If a half-billion people start using a Linux distro instead of Windows, you could make an argument that this is a positive development. Of course, any government project by its nature is suspect, so you could argue the other side.
29 • buntu unity (by linglong $ prosper on 2022-09-05 22:33:30 GMT from Canada)
The buntu unity dev is young in the tech world - he's 10?...12?...13?...14? - already you can't even pin down his proper age. He's probly already had plastic surgery, and dated one or two of the Kardashians. :) (But the Unity distro does look good.)
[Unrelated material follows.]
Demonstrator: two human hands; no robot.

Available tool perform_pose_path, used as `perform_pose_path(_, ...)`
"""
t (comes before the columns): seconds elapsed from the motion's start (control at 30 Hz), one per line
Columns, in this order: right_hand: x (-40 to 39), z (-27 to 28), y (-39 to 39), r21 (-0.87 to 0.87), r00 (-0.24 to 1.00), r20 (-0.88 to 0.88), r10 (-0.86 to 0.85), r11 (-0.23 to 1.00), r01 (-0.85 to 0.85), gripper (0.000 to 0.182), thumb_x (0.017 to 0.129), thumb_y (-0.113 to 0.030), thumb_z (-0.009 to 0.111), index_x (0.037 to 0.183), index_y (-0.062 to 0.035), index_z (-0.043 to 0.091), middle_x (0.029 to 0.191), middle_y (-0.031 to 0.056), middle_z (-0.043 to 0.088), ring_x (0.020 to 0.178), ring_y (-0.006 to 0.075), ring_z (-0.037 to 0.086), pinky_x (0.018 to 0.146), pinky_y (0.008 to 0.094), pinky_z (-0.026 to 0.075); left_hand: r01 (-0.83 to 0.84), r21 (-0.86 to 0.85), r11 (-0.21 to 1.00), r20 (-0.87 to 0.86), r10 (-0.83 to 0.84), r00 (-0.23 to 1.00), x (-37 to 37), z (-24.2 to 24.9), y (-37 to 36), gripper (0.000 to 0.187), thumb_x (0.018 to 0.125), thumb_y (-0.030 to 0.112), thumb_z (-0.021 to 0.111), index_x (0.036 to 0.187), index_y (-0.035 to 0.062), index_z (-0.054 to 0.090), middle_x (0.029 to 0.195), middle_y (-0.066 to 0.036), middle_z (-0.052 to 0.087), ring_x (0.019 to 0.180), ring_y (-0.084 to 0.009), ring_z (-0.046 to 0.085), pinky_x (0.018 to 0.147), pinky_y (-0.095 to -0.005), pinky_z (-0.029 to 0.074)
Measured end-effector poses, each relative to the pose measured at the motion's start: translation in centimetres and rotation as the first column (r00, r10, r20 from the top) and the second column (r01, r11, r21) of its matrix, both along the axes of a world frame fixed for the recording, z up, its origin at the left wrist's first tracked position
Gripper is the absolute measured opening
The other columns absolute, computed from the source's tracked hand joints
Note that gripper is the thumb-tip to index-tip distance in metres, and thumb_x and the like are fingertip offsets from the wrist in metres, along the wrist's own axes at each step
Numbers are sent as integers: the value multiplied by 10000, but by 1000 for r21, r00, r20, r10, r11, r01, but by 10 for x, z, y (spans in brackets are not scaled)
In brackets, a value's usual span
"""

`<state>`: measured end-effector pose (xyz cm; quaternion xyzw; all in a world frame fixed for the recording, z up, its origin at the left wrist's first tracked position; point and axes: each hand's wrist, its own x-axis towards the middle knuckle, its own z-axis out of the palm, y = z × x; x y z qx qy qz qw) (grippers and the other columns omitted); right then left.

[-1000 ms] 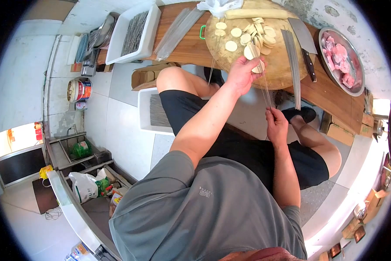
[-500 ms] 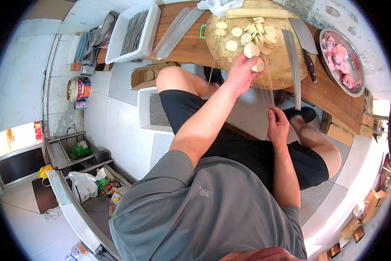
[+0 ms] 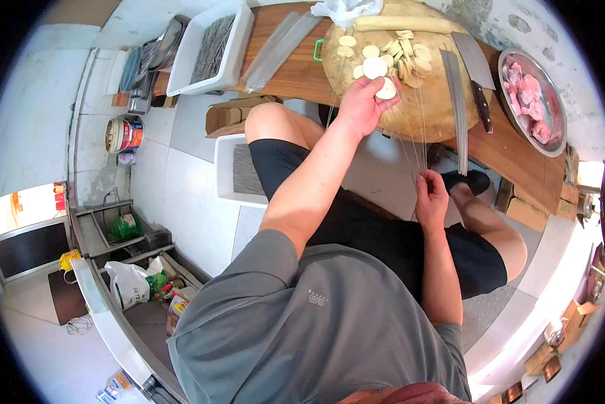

30 • buntu unity dev (by Titus_Groan on 2022-09-05 22:53:41 GMT from New Zealand)
@29, "already you can't even pin down his proper age"
maybe read comment @8
looks like Rudra has a great future ahead in software development
31 • Deepin desktop @25 (by Dr Hu on 2022-09-05 23:12:56 GMT from Philippines)
"As of 'good-looking' Deepin, if I take a look at the first screenshot in the review above, there's nothing good to see on that panel and start menu ..." As I said earlier, it is unfortunate that the reviewer decided against fashion look and effects. It misses the transparencies and floating dock and menu effects. (Screenshots are available online by googling.) My DDE doesn't look anything like Jesse's screenshots. As shown, deepin looks like a stock KDE or Cinnamon, which will probably be better choices in that case. Maybe the icons are prettier, but that's it. The menu is versatile. It can be a category-based menu in the corner, or a full-screen dashboard like Gnome's or scrollable full-screen series of category panels.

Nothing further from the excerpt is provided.